▶ **Your goal**: Your answer must be the full listing, repeated word for word.
Top of The records
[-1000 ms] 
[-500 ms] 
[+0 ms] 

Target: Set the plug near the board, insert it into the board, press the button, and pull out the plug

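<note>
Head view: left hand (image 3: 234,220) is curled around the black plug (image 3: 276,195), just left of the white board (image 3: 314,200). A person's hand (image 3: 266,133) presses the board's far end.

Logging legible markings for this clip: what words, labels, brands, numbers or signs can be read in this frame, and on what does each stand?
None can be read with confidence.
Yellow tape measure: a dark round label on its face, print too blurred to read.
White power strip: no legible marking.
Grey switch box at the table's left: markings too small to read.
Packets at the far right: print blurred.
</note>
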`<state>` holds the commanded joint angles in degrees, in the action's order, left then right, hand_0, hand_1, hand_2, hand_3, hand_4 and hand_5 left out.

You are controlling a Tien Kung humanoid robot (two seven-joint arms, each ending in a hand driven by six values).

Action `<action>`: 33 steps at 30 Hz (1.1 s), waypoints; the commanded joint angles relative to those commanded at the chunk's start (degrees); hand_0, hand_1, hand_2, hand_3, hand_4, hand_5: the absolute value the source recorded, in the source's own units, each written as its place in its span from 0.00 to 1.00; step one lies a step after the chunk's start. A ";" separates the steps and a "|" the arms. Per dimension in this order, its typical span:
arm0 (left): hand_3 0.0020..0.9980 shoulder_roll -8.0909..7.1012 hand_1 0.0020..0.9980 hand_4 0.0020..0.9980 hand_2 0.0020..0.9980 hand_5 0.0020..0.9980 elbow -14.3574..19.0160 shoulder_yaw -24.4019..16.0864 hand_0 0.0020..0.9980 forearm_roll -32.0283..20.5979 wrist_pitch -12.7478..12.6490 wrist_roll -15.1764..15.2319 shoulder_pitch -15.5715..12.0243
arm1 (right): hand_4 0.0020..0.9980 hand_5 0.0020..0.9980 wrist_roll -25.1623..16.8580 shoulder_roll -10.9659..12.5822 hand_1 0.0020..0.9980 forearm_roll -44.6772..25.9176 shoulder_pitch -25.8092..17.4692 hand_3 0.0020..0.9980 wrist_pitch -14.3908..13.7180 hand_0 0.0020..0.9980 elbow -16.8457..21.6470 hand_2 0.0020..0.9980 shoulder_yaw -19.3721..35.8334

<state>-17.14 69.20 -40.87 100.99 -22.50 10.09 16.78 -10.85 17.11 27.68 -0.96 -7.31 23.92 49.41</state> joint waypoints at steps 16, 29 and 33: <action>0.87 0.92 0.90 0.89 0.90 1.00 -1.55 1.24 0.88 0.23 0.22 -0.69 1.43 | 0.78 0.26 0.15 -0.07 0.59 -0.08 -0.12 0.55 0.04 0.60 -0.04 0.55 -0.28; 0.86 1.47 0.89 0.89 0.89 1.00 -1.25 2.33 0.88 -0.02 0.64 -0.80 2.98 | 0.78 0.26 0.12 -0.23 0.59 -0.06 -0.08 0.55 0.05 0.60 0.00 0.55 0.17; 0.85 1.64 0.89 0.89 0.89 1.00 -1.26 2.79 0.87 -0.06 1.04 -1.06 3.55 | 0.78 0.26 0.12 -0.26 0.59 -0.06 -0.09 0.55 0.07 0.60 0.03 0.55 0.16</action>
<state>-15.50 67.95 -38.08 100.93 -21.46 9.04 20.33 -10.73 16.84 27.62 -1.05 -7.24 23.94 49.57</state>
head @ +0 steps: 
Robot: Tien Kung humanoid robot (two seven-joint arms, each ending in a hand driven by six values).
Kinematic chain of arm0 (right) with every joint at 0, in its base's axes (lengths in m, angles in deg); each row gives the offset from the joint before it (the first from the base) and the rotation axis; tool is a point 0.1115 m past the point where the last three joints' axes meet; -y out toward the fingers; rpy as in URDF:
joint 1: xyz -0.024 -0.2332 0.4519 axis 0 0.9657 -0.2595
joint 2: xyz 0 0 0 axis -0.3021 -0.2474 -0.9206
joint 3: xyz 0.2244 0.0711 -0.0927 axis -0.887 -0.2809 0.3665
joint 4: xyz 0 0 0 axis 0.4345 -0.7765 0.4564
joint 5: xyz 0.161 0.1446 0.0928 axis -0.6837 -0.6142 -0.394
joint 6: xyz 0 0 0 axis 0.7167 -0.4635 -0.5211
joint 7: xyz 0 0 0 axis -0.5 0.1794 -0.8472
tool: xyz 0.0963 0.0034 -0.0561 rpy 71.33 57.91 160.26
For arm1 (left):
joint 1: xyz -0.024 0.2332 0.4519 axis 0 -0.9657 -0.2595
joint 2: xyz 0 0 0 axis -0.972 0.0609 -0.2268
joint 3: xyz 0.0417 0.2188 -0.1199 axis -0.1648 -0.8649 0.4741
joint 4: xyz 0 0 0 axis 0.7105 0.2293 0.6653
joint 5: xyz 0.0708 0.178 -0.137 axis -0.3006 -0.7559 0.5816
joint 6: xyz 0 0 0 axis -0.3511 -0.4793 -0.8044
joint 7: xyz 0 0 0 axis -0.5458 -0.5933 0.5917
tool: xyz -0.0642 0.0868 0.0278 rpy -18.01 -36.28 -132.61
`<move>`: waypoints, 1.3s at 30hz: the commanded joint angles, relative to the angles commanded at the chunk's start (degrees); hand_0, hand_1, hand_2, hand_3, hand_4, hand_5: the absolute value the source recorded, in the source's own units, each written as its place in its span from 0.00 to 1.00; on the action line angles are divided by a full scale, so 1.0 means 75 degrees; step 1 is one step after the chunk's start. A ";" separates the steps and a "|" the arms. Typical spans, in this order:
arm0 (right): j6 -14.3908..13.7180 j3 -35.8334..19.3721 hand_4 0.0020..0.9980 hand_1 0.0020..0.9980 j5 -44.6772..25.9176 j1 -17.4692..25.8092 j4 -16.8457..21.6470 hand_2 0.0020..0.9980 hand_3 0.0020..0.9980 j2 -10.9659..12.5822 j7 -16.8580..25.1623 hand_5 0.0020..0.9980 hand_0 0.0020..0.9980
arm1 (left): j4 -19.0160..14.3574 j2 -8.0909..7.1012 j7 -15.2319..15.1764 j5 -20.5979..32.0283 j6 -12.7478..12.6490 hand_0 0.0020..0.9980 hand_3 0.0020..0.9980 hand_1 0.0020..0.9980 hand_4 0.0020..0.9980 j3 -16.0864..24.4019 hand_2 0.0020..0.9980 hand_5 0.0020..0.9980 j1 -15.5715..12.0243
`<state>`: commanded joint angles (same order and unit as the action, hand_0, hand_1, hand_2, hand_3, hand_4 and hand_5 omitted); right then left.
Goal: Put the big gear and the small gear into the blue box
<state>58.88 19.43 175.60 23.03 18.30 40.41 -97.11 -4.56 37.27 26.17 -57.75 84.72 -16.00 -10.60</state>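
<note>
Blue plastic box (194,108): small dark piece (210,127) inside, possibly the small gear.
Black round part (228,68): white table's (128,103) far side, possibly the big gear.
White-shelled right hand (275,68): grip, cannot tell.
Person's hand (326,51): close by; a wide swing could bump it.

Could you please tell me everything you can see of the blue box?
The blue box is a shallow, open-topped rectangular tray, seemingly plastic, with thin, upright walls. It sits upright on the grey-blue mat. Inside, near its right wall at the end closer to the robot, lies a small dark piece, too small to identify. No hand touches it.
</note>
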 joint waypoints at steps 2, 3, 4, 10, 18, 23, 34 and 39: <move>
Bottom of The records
▶ **Answer to this task**:
[-1000 ms] 
[-500 ms] 
[+0 ms] 

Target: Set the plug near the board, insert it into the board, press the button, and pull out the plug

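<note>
Head view: left hand (image 3: 234,220) is curled around the black plug (image 3: 276,195), just left of the white board (image 3: 314,200). A person's hand (image 3: 266,133) presses the board's far end.

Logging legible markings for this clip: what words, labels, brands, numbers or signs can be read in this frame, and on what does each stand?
None can be read with confidence.
Yellow tape measure: a dark round label on its face, print too blurred to read.
White power strip: no legible marking.
Grey switch box at the table's left: markings too small to read.
Packets at the far right: print blurred.
</note>
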`<state>` holds the commanded joint angles in degrees, in the action's order, left then right, hand_0, hand_1, hand_2, hand_3, hand_4 and hand_5 left out.

You are controlling a Tien Kung humanoid robot (two seven-joint arms, each ending in a hand driven by six values).

Action `<action>`: 33 steps at 30 Hz (1.1 s), waypoints; the commanded joint angles relative to those commanded at the chunk's start (degrees); hand_0, hand_1, hand_2, hand_3, hand_4, hand_5: the absolute value the source recorded, in the source's own units, each written as its place in its span from 0.00 to 1.00; step one lies a step after the chunk's start. A ";" separates the steps and a "|" the arms. Per dimension in this order, its typical span:
arm0 (left): hand_3 0.0020..0.9980 shoulder_roll -8.0909..7.1012 hand_1 0.0020..0.9980 hand_4 0.0020..0.9980 hand_2 0.0020..0.9980 hand_5 0.0020..0.9980 elbow -14.3574..19.0160 shoulder_yaw -24.4019..16.0864 hand_0 0.0020..0.9980 forearm_roll -32.0283..20.5979 wrist_pitch -12.7478..12.6490 wrist_roll -15.1764..15.2319 shoulder_pitch -15.5715..12.0243
arm1 (right): hand_4 0.0020..0.9980 hand_5 0.0020..0.9980 wrist_roll -25.1623..16.8580 shoulder_roll -10.9659..12.5822 hand_1 0.0020..0.9980 forearm_roll -44.6772..25.9176 shoulder_pitch -25.8092..17.4692 hand_3 0.0020..0.9980 wrist_pitch -14.3908..13.7180 hand_0 0.0020..0.9980 elbow -16.8457..21.6470 hand_2 0.0020..0.9980 shoulder_yaw -19.3721..35.8334

<state>-17.14 69.20 -40.87 100.99 -22.50 10.09 16.78 -10.85 17.11 27.68 -0.96 -7.31 23.92 49.41</state> joint waypoints at steps 16, 29 and 33: <action>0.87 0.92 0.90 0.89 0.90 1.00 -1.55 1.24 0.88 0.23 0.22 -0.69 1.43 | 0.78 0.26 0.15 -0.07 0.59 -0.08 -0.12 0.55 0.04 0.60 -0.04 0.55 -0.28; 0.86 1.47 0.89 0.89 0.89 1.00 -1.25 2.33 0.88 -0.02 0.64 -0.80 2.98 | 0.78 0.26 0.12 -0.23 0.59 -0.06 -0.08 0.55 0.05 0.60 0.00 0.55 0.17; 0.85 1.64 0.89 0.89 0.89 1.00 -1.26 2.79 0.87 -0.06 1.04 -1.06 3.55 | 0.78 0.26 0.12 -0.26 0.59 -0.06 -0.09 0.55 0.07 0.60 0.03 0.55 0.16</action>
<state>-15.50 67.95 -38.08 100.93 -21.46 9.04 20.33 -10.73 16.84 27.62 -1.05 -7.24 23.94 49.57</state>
head @ +0 steps: 
Robot: Tien Kung humanoid robot (two seven-joint arms, each ending in a hand driven by six values).
Kinematic chain of arm0 (right) with every joint at 0, in its base's axes (lengths in m, angles in deg); each row gives the offset from the joint before it (the first from the base) and the rotation axis; tool is a point 0.1115 m past the point where the last three joints' axes meet; -y out toward the fingers; rpy as in URDF:
joint 1: xyz -0.024 -0.2332 0.4519 axis 0 0.9657 -0.2595
joint 2: xyz 0 0 0 axis -0.3021 -0.2474 -0.9206
joint 3: xyz 0.2244 0.0711 -0.0927 axis -0.887 -0.2809 0.3665
joint 4: xyz 0 0 0 axis 0.4345 -0.7765 0.4564
joint 5: xyz 0.161 0.1446 0.0928 axis -0.6837 -0.6142 -0.394
joint 6: xyz 0 0 0 axis 0.7167 -0.4635 -0.5211
joint 7: xyz 0 0 0 axis -0.5 0.1794 -0.8472
tool: xyz 0.0963 0.0034 -0.0561 rpy 71.33 57.91 160.26
For arm1 (left):
joint 1: xyz -0.024 0.2332 0.4519 axis 0 -0.9657 -0.2595
joint 2: xyz 0 0 0 axis -0.972 0.0609 -0.2268
joint 3: xyz 0.0417 0.2188 -0.1199 axis -0.1648 -0.8649 0.4741
joint 4: xyz 0 0 0 axis 0.7105 0.2293 0.6653
joint 5: xyz 0.0708 0.178 -0.137 axis -0.3006 -0.7559 0.5816
joint 6: xyz 0 0 0 axis -0.3511 -0.4793 -0.8044
joint 7: xyz 0 0 0 axis -0.5458 -0.5933 0.5917
tool: xyz -0.0642 0.0868 0.0278 rpy -18.01 -36.28 -132.61
`<move>`: waypoints, 1.3s at 30hz: the commanded joint angles, relative to the angles commanded at the chunk's start (degrees); hand_0, hand_1, hand_2, hand_3, hand_4, hand_5: the absolute value the source recorded, in the source's own units, each written as its place in its span from 0.00 to 1.00; on the action line angles are divided by a full scale, so 1.0 means 75 degrees; step 1 is one step after the chunk's start. A ";" separates the steps and a "|" the arms. Typical spans, in this order:
arm0 (right): j6 -14.3908..13.7180 j3 -35.8334..19.3721 hand_4 0.0020..0.9980 hand_1 0.0020..0.9980 j5 -44.6772..25.9176 j1 -17.4692..25.8092 j4 -16.8457..21.6470 hand_2 0.0020..0.9980 hand_3 0.0020..0.9980 j2 -10.9659..12.5822 j7 -16.8580..25.1623 hand_5 0.0020..0.9980 hand_0 0.0020..0.9980
arm1 (left): j4 -19.0160..14.3574 j2 -8.0909..7.1012 j7 -15.2319..15.1764 j5 -20.5979..32.0283 j6 -12.7478..12.6490 hand_0 0.0020..0.9980 hand_3 0.0020..0.9980 hand_1 0.0020..0.9980 hand_4 0.0020..0.9980 j3 -16.0864..24.4019 hand_2 0.0020..0.9980 hand_5 0.0020..0.9980 j1 -15.5715..12.0243
`<state>`: commanded joint angles (same order and unit as the action, hand_0, hand_1, hand_2, hand_3, hand_4 and hand_5 omitted); right then left.
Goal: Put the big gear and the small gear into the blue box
<state>58.88 19.43 175.60 23.03 18.30 40.41 -97.11 -4.56 37.27 26.17 -57.75 84.72 -16.00 -10.60</state>
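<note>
Blue plastic box (194,108): small dark piece (210,127) inside, possibly the small gear.
Black round part (228,68): white table's (128,103) far side, possibly the big gear.
White-shelled right hand (275,68): grip, cannot tell.
Person's hand (326,51): close by; a wide swing could bump it.

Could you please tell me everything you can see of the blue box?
The blue box is a shallow, open-topped rectangular tray, seemingly plastic, with thin, upright walls. It sits upright on the grey-blue mat. Inside, near its right wall at the end closer to the robot, lies a small dark piece, too small to identify. No hand touches it.
</note>
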 joint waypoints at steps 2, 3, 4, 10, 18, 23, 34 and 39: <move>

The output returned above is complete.